- Film poster
- Directed by: Gadda Viji
- Screenplay by: Yogaraj Bhat Gadda Viji
- Story by: Gadda Viji
- Produced by: Jayanna Bhogendra
- Starring: Yogaraj Bhat Sathish Ninasam Sonu Gowda Sruthi Hariharan
- Cinematography: Guru Prashanth Rai
- Edited by: Sanat Suresh
- Music by: Veer Samarth
- Production company: Jayanna Combines
- Release date: 6 December 2013;
- Country: India
- Language: Kannada

= Dyavre =

2013 film

Dyavre is a 2013 Indian Kannada-language drama film written and directed by Gadda Viji and produced by Jayanna Bhogendra, co-produced by Rajesh Bhat. The film stars Yogaraj Bhat (in his acting debut), Sathish Ninasam, Sonu Gowda, and Sruthi Hariharan. The dialogues are written by Yogaraj Bhat and Gadda Viji. The songs are composed by Veer Samarth.

== Plot ==
The film revolves around of prisoners who land in jail for various reasons. In his first movie, director Gadda Viji has tried experimenting with a different colour He has excellently captured the innocence of criminals who land in jail for reasons not known to them and become victims of circumstances. Each criminal has his own story that touches your heart. There is drama in every criminal's life. Full marks to Gadda Viji for the brilliant way of handling stories of prisoners who land in jail for various reasons.

== Production ==
The film is directed by Gadda Viji, an assistant director of Yogaraj Bhat, in his directorial debut. The film was earlier titled Pappasu Kalli.

==Soundtrack==
Veer Samarth has composed the songs. Yogaraj Bhat and Jayanth Kaikini has penned the lyrics.

Track listing
| No. | Title | Lyrics | Singer(s) | Length |
|---|---|---|---|---|
| 1. | "Namma Aase" | Yogaraj Bhat | Ravi Basrur, V. Harikrishna | 03:28 |
| 2. | "Yenano Helalende" | Jayanth Kaikini | Chethan Gandharva | 03:59 |
| 3. | "Yello Bittu Bandevu" | Yogaraj Bhat | Krishna Bevra | 02:20 |
| 4. | "Gantege" | Yogaraj Bhat | Ravi Basrur | 03:40 |
| 5. | "Paapa Punya" | Yogaraj Bhat | Vijay Prakash | 04:06 |
| 6. | "Neralu Helida" | Yogaraj Bhat | Chethan Gandharva | 03:42 |
| 7. | "Angani" | Yogaraj Bhat | Chintan Vikas | 04:50 |
| Total length: |  |  |  | 24:55 |

== Release and reception==
The film released on 6 December 2013 along with Advaitha and B3. The film released to positive reviews.
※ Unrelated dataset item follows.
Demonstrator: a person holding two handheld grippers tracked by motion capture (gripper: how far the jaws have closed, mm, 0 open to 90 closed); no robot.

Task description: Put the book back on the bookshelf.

The Times of India gave the film a rating of four out of five stars and stated that "Each criminal has his own story that touches your heart". Bangalore Mirror wrote that "Overall, the film has a novel approach in not just story-telling, but the plot itself and the drawbacks are covered up quite cleverly." Deccan Chronicle wrote that "Barring a few scenes, Yograj has impressed all as a jailor with able support of the inmates - the roles were played by Neenasum Satish, and others". Sify wrote that "The debutante director has made a wise choice of selecting the perfect subject and perfect star cast to suit the characters for his debut movie. The movie has certainly made Gadda Viji join the list of promising directors of the year".